Leave every picture out, and write out the remaining entries exactly.

Data extracted from a collection
---

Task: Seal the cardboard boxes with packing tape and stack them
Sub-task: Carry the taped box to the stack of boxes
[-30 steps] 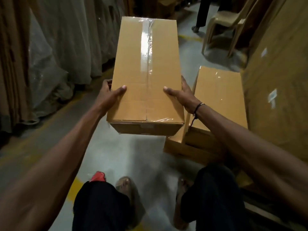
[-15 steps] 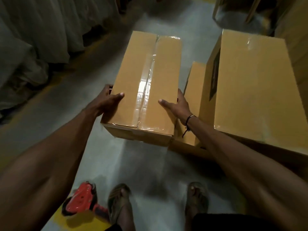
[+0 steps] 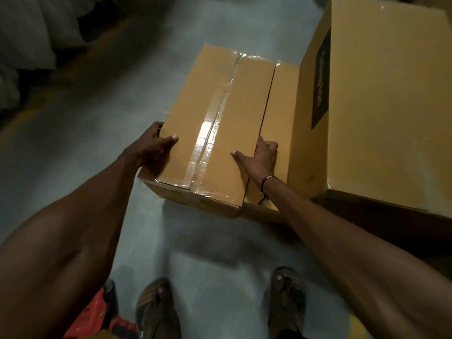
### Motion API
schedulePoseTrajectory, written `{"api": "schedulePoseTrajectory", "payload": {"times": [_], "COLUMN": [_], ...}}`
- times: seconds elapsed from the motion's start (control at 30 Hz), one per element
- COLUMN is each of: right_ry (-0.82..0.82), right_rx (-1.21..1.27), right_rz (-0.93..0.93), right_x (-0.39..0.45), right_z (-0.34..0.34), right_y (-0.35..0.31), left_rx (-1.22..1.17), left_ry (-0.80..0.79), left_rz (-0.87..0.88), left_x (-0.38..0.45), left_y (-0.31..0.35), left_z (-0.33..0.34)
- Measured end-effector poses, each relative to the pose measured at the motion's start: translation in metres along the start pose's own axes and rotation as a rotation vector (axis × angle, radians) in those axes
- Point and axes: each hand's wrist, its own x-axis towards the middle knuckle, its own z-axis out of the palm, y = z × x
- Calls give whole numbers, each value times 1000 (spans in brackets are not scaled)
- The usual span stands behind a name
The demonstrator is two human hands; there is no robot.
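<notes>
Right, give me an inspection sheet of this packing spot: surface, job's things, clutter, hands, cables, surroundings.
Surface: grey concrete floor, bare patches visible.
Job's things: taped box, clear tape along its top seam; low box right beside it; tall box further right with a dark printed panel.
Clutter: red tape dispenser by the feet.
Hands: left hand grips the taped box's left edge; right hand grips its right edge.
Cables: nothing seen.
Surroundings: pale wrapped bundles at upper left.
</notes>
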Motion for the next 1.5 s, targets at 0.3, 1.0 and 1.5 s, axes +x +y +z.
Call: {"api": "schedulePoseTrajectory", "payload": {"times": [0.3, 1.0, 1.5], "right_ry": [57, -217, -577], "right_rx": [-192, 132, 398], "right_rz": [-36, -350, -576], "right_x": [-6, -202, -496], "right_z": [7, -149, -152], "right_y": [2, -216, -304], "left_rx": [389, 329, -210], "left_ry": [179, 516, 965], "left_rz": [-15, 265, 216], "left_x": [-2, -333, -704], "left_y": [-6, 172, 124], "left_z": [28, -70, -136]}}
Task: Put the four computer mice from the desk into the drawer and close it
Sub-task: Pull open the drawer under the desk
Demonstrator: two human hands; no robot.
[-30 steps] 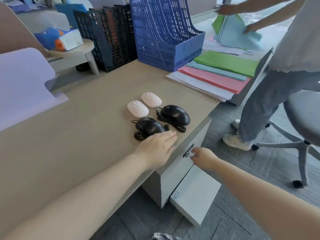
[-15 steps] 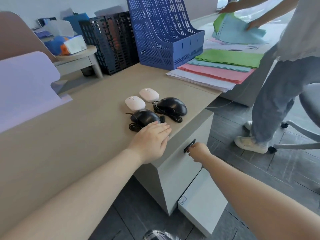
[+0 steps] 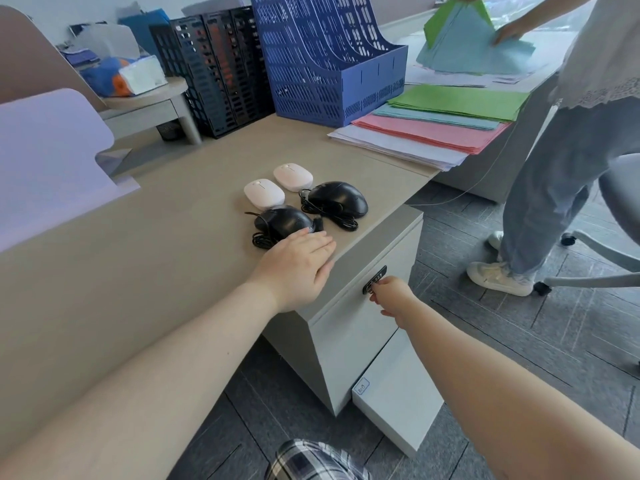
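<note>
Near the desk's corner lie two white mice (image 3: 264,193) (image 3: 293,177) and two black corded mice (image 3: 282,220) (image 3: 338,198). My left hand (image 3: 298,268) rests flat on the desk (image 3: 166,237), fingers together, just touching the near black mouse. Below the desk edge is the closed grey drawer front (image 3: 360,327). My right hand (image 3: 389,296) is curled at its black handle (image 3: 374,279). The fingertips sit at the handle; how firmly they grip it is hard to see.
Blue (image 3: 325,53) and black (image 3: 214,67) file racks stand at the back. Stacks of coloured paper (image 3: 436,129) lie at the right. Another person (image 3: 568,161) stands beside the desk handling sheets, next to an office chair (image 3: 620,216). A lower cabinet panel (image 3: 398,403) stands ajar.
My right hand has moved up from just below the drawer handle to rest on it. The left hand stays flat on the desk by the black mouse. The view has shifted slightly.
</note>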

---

◆ ANSWER FOR THIS EXERCISE:
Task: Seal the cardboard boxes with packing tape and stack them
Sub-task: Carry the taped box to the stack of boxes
[-30 steps] 
[-15 steps] 
[+0 steps] 
### Motion API
schedulePoseTrajectory, written `{"api": "schedulePoseTrajectory", "payload": {"times": [_], "COLUMN": [_], ...}}`
- times: seconds elapsed from the motion's start (control at 30 Hz), one per element
- COLUMN is each of: right_ry (-0.82..0.82), right_rx (-1.21..1.27), right_rz (-0.93..0.93), right_x (-0.39..0.45), right_z (-0.34..0.34), right_y (-0.35..0.31), left_rx (-1.22..1.17), left_ry (-0.80..0.79), left_rz (-0.87..0.88), left_x (-0.38..0.45), left_y (-0.31..0.35), left_z (-0.33..0.34)
- Measured end-effector poses, each relative to the pose measured at the motion's start: translation in metres along the start pose's own axes and rotation as a rotation vector (axis × angle, radians) in those axes
- Point and axes: each hand's wrist, its own x-axis towards the middle knuckle, its own z-axis out of the palm, y = z × x
- Calls give whole numbers, each value times 1000 (spans in brackets are not scaled)
- The usual span stands behind a name
The demonstrator is two human hands; there is no robot.
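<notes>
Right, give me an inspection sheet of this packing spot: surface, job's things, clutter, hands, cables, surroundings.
Surface: grey concrete floor, bare patches visible.
Job's things: taped box, clear tape along its top seam; low box right beside it; tall box further right with a dark printed panel.
Clutter: red tape dispenser by the feet.
Hands: left hand grips the taped box's left edge; right hand grips its right edge.
Cables: nothing seen.
Surroundings: pale wrapped bundles at upper left.
</notes>
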Motion for the next 1.5 s, targets at 0.3, 1.0 and 1.5 s, axes +x +y +z.
Call: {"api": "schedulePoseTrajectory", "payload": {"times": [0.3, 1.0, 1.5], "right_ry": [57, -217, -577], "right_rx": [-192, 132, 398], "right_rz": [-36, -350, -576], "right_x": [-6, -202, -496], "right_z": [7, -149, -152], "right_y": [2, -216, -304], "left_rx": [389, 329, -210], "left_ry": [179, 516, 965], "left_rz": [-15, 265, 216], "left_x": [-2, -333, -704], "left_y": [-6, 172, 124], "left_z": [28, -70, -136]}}
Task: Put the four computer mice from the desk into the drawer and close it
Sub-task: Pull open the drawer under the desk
Demonstrator: two human hands; no robot.
[-30 steps] 
[-15 steps] 
[+0 steps] 
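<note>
Near the desk's corner lie two white mice (image 3: 264,193) (image 3: 293,177) and two black corded mice (image 3: 282,220) (image 3: 338,198). My left hand (image 3: 298,268) rests flat on the desk (image 3: 166,237), fingers together, just touching the near black mouse. Below the desk edge is the closed grey drawer front (image 3: 360,327). My right hand (image 3: 389,296) is curled at its black handle (image 3: 374,279). The fingertips sit at the handle; how firmly they grip it is hard to see.
Blue (image 3: 325,53) and black (image 3: 214,67) file racks stand at the back. Stacks of coloured paper (image 3: 436,129) lie at the right. Another person (image 3: 568,161) stands beside the desk handling sheets, next to an office chair (image 3: 620,216). A lower cabinet panel (image 3: 398,403) stands ajar.
My right hand has moved up from just below the drawer handle to rest on it. The left hand stays flat on the desk by the black mouse. The view has shifted slightly.
</note>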

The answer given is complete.